2. **Separate "I disagree" from "I have an edge."** Disagreement is a precondition, not a conclusion.
3. **Quantify the asymmetry** — write the four-cell table before deciding, not after.
4. **Set a pre-committed update trigger** before you are emotionally invested.
5. **Distinguish herding from convergence** — the mechanism audit (Step 2) is the diagnostic.
6. **逻辑长一步,对手少一半.** Non-consensus is often just consensus reasoned one step further.
7. **Size the bet to survive the W outcome** (non-consensus, wrong).
*→ Primary sources: [references/sources.md](references/sources.md)*
## Common Rationalizations
**[D] = designed upfront | [O] = observed in real use. [O] entries are more valuable.**
| Fake move | Reality |
|---|---|
| [D] "I disagree, therefore I'm thinking non-consensually." | Disagreement is the starting condition. Without an edge audit, this is just preference. |
| [D] "The minority view is more creative, so it's probably right." | Minority views are not more likely correct by virtue of being minority. |
| [D] "Everyone said X was wrong before it worked — so my bet is the same." | Survivorship bias. Many non-consensus positions are simply wrong. |
| [D] "I just have a gut feeling this is wrong." | Intuition is a hypothesis, not an edge. Validate against observable evidence. |
| [D] "The consensus is maintained by vested interests, so it must be wrong." | Vested interests can sustain a correct consensus just as easily as an incorrect one. |
| [D] "My non-consensus view has been right before, so my edge is validated." | Past vindication is a past edge, not a current one. Re-run the audit. |
| *→ Add [O] entries here after each real use — paste the actual failure pattern* | *What went wrong and why* |
## Red Flags
- Analyst cannot state the consensus in one precise sentence before arguing against it.

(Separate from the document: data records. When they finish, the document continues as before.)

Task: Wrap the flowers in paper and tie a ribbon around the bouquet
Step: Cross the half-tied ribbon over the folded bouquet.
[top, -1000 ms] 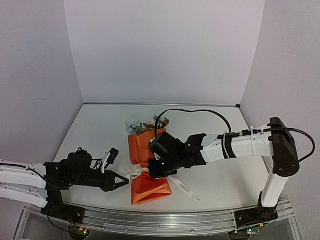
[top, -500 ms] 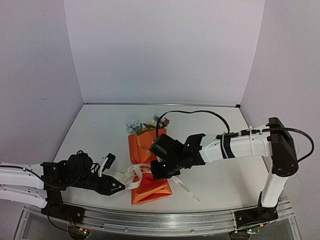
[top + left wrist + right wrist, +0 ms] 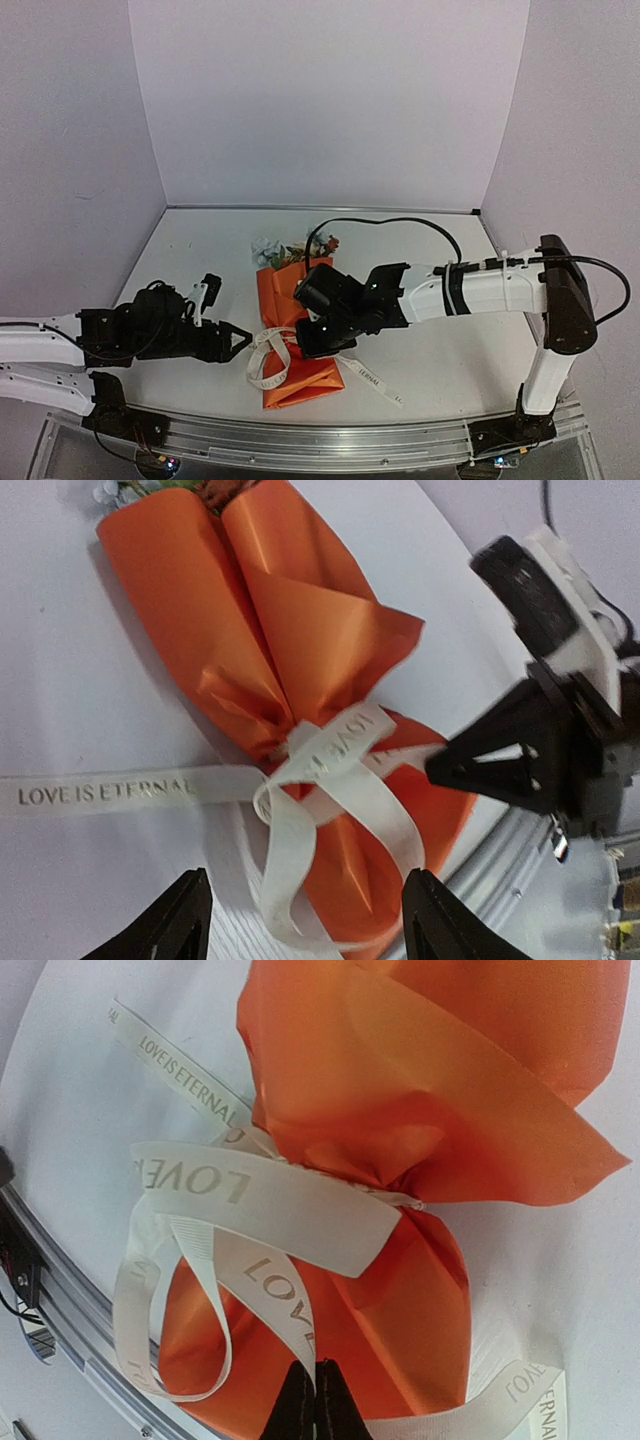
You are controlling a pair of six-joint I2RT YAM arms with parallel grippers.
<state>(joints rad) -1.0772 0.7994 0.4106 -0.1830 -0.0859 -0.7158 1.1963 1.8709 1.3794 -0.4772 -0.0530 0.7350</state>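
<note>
Since a second ago the left gripper (image 3: 308, 885) has let go and drawn back toward 9 o'clock. The ribbon (image 3: 266, 364) it held taut now sags in a slack loop at the near left of the bouquet (image 3: 288, 298). Its fingers stand wide apart with nothing between them. The right arm has hardly shifted. The right gripper (image 3: 314, 1388) is closed tight over the waist, and in its wrist view a ribbon strand runs down to the fingertips, so it appears to pinch that strand.

In the top view the bouquet lies on the table (image 3: 190, 265) with its long axis from 12 to 6 o'clock. The flowers (image 3: 292, 250) poke out at the 12 o'clock end and the flared foot is at 6. The ribbon crosses the pinched waist in a loose knot, and one tail trails off toward 4 o'clock.

From the left gripper the knot sits at 3 o'clock, close by, and the slack loop at about 4 o'clock, nearer still. That loop is on the left arm's side, so it looks like the left arm's to retake. Any tightening pull would run along the 9-to-3 line, across the bouquet's axis, against the right gripper's hold.
</note>
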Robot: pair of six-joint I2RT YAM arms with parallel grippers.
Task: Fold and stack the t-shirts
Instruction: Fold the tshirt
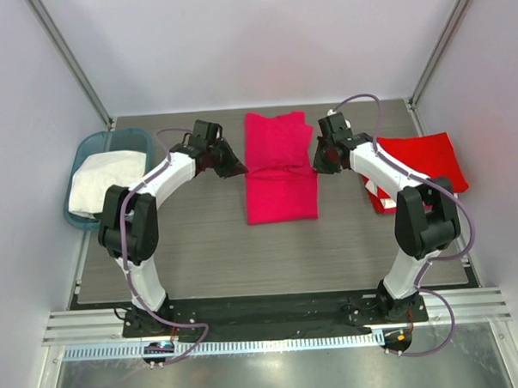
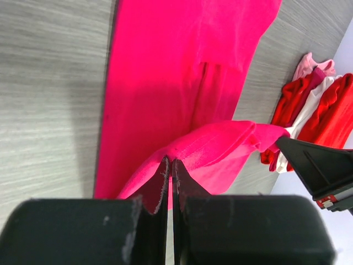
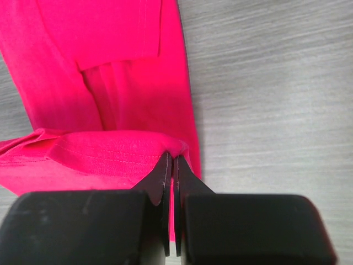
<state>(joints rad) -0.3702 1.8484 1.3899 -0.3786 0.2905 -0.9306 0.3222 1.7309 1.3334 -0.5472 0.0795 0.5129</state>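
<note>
While both arms hang onto it, the magenta t-shirt [image 1: 281, 197] lies mid-table, long axis running straight away from the bases, with its far end doubled over. The left gripper [image 2: 169, 165] and right gripper [image 3: 171, 161] are each clamped on a side edge of that fold. The right arm covers part of the red t-shirt pile [image 1: 425, 157], so I can't count its layers. The teal basket [image 1: 79, 167] at far left holds crumpled white cloth [image 1: 104, 179].

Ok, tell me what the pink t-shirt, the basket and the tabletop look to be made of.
The pink t-shirt looks like soft matte knit cloth, going by its limp folds and stitched hem. The basket is probably plastic, with a smooth, rigid teal rim. The tabletop is matte grey with fine wood-like grain, perhaps laminate.
</note>
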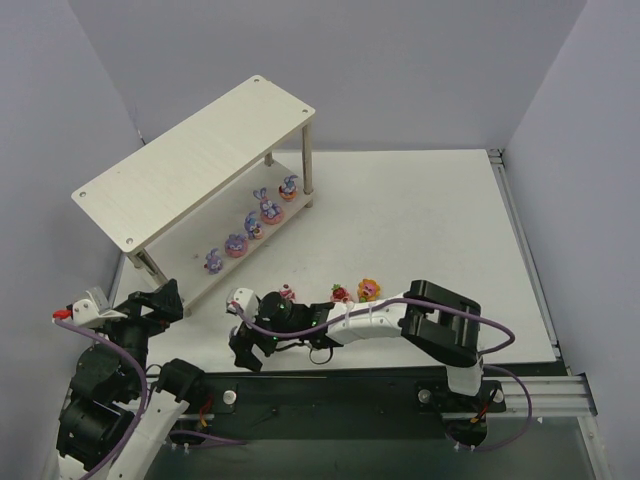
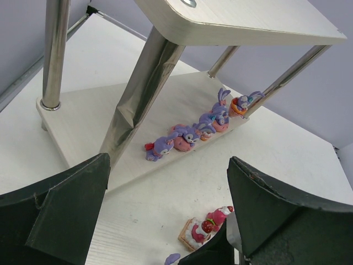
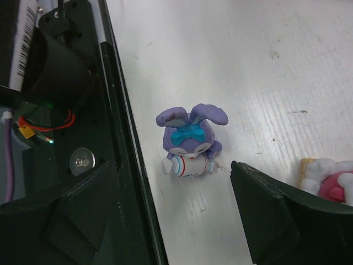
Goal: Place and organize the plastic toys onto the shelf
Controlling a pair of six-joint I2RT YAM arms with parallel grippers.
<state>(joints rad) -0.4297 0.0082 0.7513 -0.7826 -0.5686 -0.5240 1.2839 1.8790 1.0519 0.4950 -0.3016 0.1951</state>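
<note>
plainly the right claw (image 3: 172,187) hangs spread wide over a purple bunny (image 3: 190,141) lying by the near edge of the table (image 3: 248,66), ears-to-base axis across the closing line; the left claw (image 2: 168,160), also spread, sits farther.

From above, the upper board (image 1: 195,160) conceals most of the shelf's lower board (image 1: 200,285). The five figurines (image 1: 254,224) on it are too small to show faces. The right arm (image 1: 370,320) hides the purple bunny (image 3: 190,138) in that view. Right wrist view: a pink-and-white figurine (image 3: 330,179) is cut by the right edge. Left wrist view: a purple fragment (image 2: 172,258) at the bottom edge cannot be identified, and a strawberry figurine (image 2: 205,226) sits partly behind a finger (image 2: 276,215).
</note>
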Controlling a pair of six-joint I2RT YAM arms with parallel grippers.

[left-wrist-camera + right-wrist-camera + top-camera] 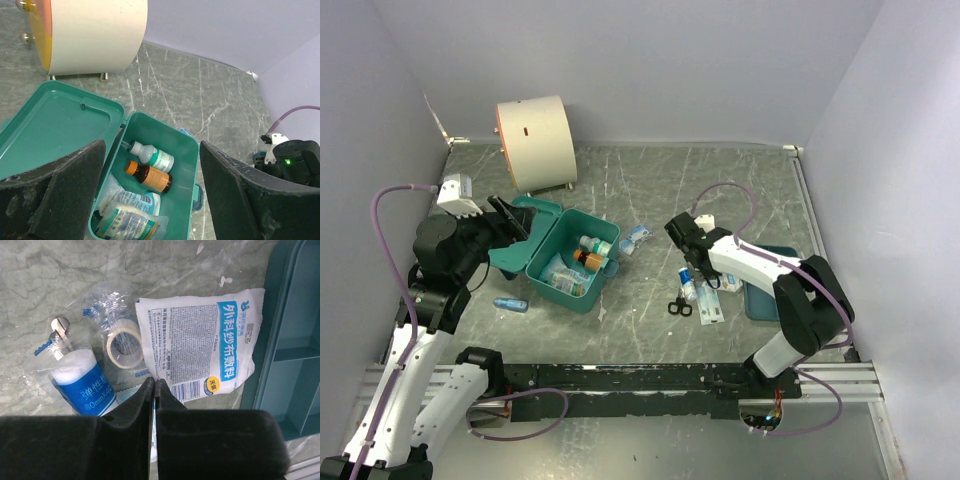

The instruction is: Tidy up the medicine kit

- "Non-consensus" position is widely shared within the analyst's own social or professional circle.
- Edge audit absent — analyst articulates why they disagree but not why they are better positioned.

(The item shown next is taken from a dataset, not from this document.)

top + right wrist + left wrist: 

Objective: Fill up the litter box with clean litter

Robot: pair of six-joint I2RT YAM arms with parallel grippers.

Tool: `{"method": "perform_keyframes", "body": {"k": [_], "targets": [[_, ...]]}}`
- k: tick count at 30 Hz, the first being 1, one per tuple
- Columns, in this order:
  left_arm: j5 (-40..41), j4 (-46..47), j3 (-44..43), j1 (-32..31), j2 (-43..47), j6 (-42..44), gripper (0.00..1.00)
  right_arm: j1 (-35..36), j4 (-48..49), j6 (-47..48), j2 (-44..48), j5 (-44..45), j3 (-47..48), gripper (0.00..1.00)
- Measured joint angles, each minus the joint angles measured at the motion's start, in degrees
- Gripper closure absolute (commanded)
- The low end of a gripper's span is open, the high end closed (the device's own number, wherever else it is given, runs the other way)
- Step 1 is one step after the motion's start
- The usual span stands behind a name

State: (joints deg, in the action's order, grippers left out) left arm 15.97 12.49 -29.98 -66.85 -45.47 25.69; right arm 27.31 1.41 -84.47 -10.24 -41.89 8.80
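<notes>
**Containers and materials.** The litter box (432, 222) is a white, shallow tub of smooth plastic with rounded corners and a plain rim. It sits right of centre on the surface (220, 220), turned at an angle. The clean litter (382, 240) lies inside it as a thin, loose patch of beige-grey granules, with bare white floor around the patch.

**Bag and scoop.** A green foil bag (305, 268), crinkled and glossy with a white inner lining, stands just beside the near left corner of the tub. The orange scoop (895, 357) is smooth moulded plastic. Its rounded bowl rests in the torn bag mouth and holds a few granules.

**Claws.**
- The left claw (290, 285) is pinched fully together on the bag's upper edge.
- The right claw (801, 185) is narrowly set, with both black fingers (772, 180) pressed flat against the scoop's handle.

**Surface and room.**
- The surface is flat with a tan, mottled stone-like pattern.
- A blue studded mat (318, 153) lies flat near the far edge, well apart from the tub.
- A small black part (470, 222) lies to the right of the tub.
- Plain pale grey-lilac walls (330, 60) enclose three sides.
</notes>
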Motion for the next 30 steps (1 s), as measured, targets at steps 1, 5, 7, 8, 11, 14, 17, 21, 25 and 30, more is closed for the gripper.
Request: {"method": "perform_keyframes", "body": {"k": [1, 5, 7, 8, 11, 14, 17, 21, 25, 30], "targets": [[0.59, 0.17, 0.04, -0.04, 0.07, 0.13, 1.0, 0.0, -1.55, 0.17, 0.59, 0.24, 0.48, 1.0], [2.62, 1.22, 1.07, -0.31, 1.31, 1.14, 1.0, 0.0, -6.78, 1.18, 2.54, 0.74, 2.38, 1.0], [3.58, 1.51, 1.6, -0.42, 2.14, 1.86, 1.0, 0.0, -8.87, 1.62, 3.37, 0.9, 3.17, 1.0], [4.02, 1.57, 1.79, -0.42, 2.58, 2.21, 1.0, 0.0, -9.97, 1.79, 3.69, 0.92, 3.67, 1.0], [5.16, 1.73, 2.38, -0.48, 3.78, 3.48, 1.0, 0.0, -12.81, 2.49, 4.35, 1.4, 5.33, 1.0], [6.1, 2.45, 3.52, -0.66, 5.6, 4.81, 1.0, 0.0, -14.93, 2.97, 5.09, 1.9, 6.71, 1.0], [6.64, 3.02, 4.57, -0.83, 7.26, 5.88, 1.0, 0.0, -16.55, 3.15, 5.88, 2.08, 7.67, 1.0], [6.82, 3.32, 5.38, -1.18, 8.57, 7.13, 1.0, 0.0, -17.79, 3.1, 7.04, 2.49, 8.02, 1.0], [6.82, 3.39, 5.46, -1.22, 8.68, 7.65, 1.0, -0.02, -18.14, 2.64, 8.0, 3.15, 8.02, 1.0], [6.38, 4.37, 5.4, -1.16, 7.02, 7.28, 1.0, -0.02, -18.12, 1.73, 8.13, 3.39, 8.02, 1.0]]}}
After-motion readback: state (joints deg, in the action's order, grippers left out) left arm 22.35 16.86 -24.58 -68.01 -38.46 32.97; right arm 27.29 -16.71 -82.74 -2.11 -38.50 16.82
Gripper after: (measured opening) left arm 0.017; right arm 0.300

- Asymmetry asserted ("this could be huge") but not mapped into the four-cell table.
- No update trigger set; analyst responds to contradicting evidence by entrenching.
## Verification
- [ ] Consensus stated in one sentence, evidenced by ≥2 observable sources.
- [ ] Mechanism sustaining consensus named (herding, path dependence, incentive misalignment, data limitation).
- [ ] Falsifying condition is specific and testable.
- [ ] Edge named and validated — not assumed.
- [ ] Four-cell asymmetry table complete with estimated magnitudes.
- [ ] Pre-committed update trigger recorded with a specific review date.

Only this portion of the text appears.